In how many lines of the material below does the string "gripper" appear? Answer with a single number.

------------------------------

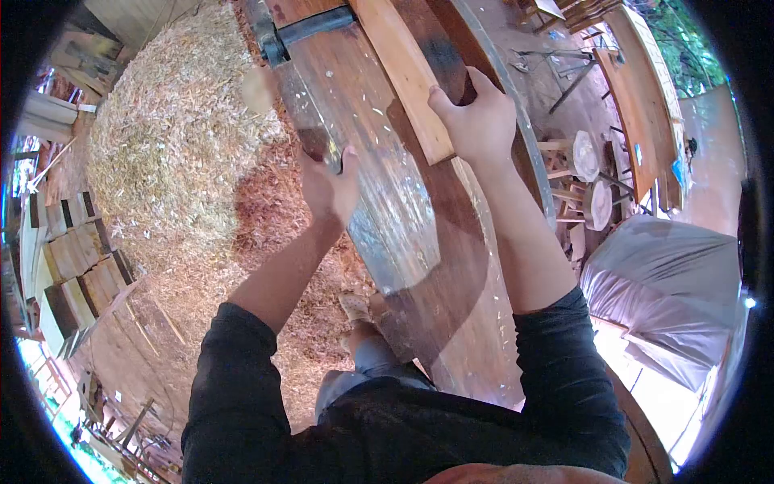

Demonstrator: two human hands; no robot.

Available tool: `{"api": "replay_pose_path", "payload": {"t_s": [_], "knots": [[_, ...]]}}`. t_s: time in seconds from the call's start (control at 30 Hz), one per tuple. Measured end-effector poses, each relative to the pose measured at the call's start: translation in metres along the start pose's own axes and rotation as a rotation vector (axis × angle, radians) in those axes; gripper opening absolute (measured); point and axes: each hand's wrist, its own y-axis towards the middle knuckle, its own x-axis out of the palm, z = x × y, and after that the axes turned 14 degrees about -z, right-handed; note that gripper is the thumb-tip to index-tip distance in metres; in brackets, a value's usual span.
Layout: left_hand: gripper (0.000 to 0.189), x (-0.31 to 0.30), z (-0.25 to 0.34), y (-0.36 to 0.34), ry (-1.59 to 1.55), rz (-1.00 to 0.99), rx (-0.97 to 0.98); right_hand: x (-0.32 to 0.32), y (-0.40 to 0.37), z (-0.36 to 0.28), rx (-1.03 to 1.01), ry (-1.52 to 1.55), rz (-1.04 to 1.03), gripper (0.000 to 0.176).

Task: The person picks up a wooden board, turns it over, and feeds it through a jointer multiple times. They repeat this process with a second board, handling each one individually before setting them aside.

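A light wooden board (pixel 403 73) lies lengthwise on the worn, paint-spotted workbench (pixel 387 194), its near end above the middle of the bench. My right hand (pixel 482 121) is at the board's right edge near that end, thumb tip right at the edge and fingers apart. Over the bench's left edge hovers my left hand (pixel 329 181), thumb and fingers spread, with nothing between them. A black bar (pixel 316 28) on a metal fitting crosses the far end of the bench, left of the board.
Wood shavings (pixel 177 137) form a large heap along the bench's left side. Stacked wooden blocks (pixel 85 262) sit at far left. On the right are round-topped stools (pixel 586 157), a long wooden plank (pixel 629 121) and a bulky thing under a grey cover (pixel 665 282).
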Motion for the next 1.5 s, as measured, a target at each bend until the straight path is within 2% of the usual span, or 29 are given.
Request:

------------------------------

◆ Reply:
2